**Activity**. Reproduce the entire listing exactly as written, apart from its pictures.

**Given data**.
++++

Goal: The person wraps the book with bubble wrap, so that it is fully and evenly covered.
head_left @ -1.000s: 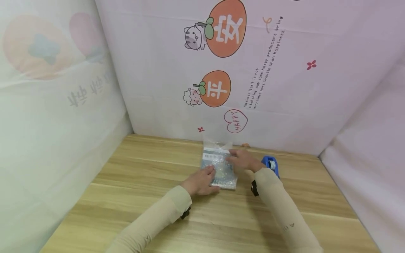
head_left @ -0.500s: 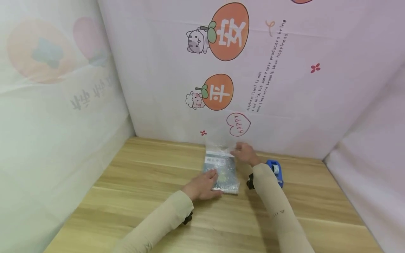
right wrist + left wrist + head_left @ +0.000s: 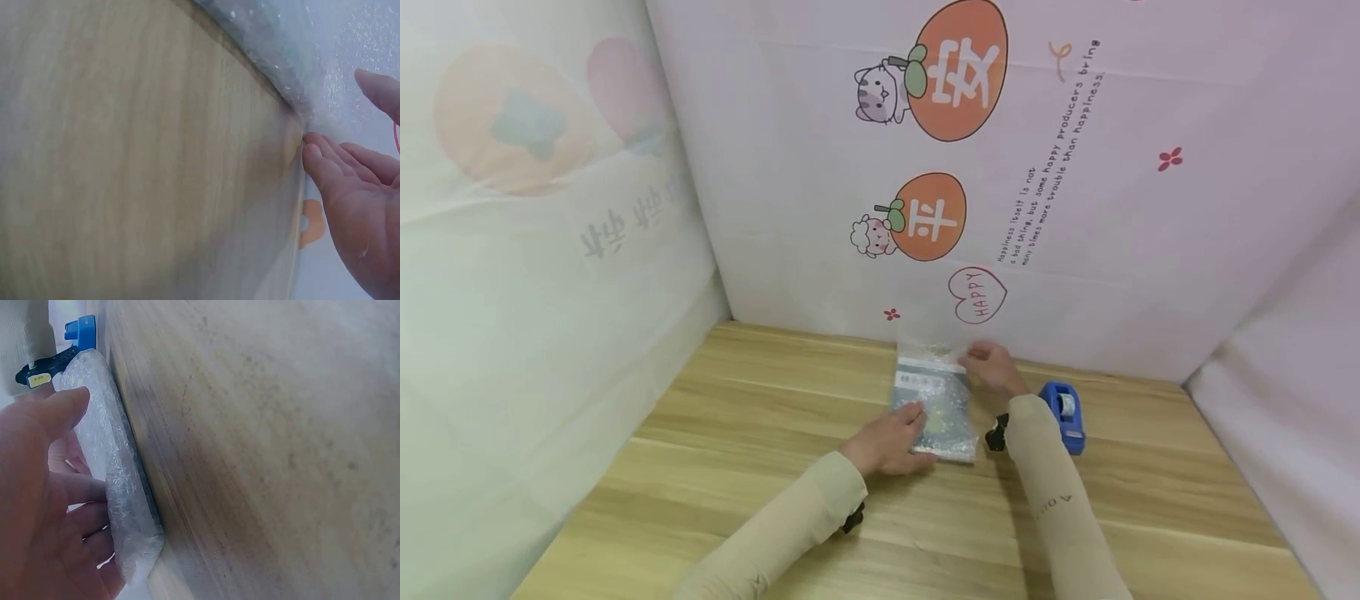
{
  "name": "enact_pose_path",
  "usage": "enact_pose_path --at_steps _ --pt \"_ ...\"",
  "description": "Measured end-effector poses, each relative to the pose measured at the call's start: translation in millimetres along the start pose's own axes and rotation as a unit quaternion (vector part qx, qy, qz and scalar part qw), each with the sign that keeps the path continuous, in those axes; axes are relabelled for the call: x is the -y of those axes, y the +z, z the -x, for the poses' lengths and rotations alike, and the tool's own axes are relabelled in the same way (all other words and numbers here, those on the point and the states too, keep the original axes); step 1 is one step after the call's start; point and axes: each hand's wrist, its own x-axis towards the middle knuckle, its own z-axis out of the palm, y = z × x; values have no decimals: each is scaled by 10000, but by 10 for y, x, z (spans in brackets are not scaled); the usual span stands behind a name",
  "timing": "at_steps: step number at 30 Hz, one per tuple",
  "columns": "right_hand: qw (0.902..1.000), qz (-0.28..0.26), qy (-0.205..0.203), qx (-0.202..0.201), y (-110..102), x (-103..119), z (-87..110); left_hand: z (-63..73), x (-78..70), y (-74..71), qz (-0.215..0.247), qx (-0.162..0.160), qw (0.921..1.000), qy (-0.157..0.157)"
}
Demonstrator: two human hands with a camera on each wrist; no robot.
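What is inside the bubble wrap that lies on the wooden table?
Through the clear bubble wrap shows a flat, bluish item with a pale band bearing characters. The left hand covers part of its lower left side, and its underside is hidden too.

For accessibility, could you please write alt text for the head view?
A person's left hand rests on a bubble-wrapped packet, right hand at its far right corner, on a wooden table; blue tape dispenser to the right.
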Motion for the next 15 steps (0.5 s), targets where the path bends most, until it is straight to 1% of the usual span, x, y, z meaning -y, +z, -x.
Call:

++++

**The answer**.
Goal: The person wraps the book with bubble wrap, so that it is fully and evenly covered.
head_left @ -1.000s: 
head_left @ -0.500s: 
right wrist + left wrist + head_left @ +0.000s: 
{
  "name": "enact_pose_path",
  "usage": "enact_pose_path --at_steps _ --pt \"_ ...\"",
  "description": "Measured end-effector poses, each relative to the pose measured at the call's start: translation in millimetres along the start pose's own axes and rotation as a unit quaternion (vector part qx, qy, qz and scalar part qw), each with the sign that keeps the path continuous, in those axes; axes are relabelled for the call: x is the -y of those axes, y the +z, z the -x, for the poses' lengths and rotations alike, and the tool's own axes are relabelled in the same way (all other words and numbers here, those on the point and the states too, keep the original axes); step 1 is one step after the call's start; point and axes: each hand's wrist, its own x-axis towards the middle knuckle, its own z-axis out of the palm, y = z × x; values have no decimals: each is scaled by 10000, but by 10 for y, x, z (spans in brackets are not scaled); the usual span stands behind a name",
  "timing": "at_steps: step number at 30 Hz, one per tuple",
  "columns": "right_hand: qw (0.902..1.000), qz (-0.28..0.26), qy (-0.205..0.203), qx (-0.202..0.201), y (-110..102), x (-103..119), z (-87..110); left_hand: z (-63..73), x (-78..70), y (-74..71), qz (-0.215..0.247), qx (-0.162..0.160), qw (0.921..1.000), qy (-0.157..0.157)"
}
Demonstrator: two human hands with a camera on each wrist; no robot.
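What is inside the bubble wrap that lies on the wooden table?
Through the clear bubble wrap shows a flat, bluish item with a pale band bearing characters. The left hand covers part of its lower left side, and its underside is hidden too.

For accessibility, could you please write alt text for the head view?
A person's left hand rests on a bubble-wrapped packet, right hand at its far right corner, on a wooden table; blue tape dispenser to the right.
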Motion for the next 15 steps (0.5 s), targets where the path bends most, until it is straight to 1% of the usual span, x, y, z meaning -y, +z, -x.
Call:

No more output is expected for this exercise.